*TASK*. The response must consist of the lines below from the one with "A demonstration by" through the one with "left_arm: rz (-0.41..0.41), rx", exactly as they appear and with both ends kept.
** DATA EXTRACTS follows **
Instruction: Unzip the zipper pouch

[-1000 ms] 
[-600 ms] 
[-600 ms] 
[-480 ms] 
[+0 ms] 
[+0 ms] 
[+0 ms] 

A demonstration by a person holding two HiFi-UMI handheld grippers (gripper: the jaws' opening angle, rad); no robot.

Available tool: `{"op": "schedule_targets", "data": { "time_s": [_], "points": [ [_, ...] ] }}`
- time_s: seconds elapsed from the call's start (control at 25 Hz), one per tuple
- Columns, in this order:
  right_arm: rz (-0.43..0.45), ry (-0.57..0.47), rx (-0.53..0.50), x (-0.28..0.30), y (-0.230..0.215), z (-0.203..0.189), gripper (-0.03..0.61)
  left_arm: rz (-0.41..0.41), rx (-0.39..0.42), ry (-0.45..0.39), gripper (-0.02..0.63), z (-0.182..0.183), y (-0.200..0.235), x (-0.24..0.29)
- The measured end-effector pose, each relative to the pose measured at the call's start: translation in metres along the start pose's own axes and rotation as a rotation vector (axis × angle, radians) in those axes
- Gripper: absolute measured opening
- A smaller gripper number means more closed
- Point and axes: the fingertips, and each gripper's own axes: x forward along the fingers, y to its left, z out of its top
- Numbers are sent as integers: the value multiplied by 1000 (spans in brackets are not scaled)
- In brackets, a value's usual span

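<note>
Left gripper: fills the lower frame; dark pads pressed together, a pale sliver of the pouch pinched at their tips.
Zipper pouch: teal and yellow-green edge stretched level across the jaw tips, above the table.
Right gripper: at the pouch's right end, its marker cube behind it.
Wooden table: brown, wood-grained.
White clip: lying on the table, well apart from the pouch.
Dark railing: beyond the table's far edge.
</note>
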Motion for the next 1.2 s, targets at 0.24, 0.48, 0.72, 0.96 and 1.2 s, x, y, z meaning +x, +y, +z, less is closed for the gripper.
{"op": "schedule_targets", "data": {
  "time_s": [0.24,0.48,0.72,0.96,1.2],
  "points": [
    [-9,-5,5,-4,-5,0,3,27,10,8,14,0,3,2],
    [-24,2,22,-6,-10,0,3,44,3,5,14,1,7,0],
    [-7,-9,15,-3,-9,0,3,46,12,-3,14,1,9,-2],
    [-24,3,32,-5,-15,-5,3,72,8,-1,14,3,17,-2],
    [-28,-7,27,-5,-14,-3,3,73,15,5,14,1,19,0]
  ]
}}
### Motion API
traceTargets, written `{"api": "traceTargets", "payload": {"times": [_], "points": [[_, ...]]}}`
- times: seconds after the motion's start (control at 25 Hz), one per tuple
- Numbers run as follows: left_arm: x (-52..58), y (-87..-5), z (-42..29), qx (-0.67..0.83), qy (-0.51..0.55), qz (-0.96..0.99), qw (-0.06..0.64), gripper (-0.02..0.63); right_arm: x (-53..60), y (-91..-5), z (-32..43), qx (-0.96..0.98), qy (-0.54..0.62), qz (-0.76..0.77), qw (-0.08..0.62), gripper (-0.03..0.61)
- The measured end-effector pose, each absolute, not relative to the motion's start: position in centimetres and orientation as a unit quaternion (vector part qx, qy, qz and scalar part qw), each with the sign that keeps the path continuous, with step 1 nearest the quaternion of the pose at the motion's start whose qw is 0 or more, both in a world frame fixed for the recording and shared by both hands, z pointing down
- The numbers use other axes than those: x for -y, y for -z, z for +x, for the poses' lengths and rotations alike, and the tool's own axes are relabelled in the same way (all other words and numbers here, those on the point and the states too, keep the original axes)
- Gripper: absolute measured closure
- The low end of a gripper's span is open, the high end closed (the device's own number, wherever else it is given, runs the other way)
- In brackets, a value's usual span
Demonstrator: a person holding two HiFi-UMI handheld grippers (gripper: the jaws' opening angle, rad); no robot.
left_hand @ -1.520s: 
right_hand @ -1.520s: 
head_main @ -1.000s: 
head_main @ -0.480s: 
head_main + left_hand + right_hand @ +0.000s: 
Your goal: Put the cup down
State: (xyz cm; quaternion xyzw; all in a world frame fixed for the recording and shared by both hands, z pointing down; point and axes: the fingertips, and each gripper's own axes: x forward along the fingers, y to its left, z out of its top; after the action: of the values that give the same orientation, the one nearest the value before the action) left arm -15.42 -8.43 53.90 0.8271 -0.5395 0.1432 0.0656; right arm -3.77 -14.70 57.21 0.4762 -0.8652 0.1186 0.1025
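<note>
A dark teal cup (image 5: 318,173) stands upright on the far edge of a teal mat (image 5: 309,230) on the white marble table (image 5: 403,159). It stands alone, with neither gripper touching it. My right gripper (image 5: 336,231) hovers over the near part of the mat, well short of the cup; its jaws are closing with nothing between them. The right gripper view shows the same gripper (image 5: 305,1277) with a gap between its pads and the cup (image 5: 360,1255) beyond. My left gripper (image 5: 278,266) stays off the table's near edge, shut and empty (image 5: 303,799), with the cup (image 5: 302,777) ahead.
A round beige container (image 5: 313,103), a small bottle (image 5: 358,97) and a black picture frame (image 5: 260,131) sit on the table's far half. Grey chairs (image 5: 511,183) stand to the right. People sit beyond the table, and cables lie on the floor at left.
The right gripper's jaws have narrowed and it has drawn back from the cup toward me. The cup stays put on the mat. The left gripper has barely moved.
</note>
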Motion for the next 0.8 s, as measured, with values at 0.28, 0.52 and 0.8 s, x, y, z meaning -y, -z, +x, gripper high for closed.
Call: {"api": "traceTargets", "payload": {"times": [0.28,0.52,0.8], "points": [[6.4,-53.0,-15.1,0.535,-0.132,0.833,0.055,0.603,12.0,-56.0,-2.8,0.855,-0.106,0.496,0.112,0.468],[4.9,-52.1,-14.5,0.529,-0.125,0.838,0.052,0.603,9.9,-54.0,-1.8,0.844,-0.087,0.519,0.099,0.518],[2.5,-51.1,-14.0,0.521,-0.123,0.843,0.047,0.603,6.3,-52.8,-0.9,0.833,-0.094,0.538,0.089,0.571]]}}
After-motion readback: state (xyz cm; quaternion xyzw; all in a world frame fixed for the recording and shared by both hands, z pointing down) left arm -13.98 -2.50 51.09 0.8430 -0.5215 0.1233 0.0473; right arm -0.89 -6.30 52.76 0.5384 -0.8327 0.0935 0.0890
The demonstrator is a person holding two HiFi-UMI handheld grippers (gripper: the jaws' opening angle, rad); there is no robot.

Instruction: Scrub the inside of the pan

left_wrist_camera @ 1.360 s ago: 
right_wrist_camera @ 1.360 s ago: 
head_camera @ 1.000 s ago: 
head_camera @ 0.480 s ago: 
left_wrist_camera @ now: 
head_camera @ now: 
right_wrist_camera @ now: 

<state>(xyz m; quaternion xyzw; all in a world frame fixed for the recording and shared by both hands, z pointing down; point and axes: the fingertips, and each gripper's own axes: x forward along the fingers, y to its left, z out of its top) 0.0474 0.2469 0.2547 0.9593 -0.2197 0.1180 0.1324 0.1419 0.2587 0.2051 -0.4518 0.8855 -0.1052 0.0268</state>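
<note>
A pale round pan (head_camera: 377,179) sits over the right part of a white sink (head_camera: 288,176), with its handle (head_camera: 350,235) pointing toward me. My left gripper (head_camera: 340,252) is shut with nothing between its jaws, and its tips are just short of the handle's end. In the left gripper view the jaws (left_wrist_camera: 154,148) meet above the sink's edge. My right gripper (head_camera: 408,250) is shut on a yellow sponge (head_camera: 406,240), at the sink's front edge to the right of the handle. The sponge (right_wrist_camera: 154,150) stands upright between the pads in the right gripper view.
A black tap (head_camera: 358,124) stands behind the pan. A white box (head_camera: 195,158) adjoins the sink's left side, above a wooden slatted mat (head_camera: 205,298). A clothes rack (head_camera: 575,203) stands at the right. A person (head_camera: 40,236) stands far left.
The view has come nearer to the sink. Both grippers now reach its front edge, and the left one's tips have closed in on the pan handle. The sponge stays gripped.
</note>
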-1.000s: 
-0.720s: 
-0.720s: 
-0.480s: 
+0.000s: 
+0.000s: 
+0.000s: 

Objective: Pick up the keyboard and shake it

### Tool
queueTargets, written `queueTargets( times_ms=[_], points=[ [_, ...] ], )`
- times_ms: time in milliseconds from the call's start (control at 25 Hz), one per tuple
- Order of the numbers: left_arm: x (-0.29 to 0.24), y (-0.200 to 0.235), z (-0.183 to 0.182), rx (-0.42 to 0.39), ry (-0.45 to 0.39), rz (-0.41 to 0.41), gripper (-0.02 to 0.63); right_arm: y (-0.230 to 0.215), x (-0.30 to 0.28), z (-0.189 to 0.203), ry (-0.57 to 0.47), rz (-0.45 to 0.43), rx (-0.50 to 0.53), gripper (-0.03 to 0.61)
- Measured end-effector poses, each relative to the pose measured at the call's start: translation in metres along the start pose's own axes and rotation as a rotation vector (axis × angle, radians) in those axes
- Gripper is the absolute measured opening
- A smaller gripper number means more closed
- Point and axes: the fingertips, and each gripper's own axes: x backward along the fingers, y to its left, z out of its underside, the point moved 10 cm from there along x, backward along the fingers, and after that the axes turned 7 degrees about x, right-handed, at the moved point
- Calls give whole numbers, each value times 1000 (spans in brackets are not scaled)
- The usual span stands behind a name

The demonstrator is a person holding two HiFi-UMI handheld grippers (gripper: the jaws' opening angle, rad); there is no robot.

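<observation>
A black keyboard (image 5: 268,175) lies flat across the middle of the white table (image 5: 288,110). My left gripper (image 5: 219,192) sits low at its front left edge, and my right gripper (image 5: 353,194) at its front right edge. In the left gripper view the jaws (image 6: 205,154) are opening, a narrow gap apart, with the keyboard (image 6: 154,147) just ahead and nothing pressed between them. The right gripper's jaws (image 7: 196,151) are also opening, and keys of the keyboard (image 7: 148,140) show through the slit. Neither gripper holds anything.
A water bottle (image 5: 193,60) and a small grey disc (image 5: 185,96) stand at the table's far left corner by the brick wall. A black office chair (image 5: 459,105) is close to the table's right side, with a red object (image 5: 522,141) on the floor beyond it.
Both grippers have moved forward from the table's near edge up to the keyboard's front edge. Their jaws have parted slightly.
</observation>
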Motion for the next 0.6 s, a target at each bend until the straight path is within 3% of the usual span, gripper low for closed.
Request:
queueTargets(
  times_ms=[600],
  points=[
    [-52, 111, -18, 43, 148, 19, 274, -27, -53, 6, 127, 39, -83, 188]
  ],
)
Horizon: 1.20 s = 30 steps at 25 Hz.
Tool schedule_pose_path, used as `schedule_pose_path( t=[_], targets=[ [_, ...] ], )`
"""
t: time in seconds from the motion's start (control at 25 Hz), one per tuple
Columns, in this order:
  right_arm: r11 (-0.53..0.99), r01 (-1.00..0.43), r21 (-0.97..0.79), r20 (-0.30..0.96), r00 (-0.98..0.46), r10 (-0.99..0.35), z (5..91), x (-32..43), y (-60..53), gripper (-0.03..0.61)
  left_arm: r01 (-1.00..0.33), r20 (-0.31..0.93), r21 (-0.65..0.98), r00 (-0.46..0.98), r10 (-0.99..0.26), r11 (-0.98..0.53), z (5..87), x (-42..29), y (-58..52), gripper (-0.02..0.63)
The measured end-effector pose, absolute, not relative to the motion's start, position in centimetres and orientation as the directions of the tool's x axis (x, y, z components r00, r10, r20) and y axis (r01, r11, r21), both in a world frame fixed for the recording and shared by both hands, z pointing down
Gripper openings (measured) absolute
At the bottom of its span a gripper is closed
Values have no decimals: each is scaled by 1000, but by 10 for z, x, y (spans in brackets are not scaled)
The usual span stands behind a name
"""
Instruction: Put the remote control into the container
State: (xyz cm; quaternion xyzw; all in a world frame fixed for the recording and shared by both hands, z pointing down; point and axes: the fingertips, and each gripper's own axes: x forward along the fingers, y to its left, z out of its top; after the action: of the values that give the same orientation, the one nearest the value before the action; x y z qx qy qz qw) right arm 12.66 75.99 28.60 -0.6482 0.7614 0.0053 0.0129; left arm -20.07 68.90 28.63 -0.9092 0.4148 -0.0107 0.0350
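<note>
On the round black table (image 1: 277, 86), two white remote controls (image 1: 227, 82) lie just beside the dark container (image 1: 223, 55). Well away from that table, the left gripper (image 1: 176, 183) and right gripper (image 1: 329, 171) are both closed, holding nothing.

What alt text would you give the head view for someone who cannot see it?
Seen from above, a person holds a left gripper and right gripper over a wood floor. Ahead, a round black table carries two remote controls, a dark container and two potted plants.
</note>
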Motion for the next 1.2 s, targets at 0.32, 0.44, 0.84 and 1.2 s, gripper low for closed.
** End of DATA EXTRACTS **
*THE ANSWER*.
A demonstration by a person holding two HiFi-UMI handheld grippers (gripper: the jaws' opening angle, rad); no robot.

Available tool: `{"op": "schedule_targets", "data": { "time_s": [_], "points": [ [_, ...] ] }}`
- time_s: seconds elapsed from the call's start (control at 25 Hz), one per tuple
- Columns, in this order:
  right_arm: rz (-0.43..0.45), ry (-0.57..0.47), rx (-0.53..0.50), x (-0.28..0.30), y (-0.230..0.215), z (-0.203..0.189), gripper (-0.03..0.61)
  left_arm: rz (-0.41..0.41), rx (-0.39..0.42), ry (-0.45..0.39), gripper (-0.02..0.63), z (-0.182..0.183), y (-0.200..0.235), x (-0.24..0.29)

Nothing else belongs in the answer.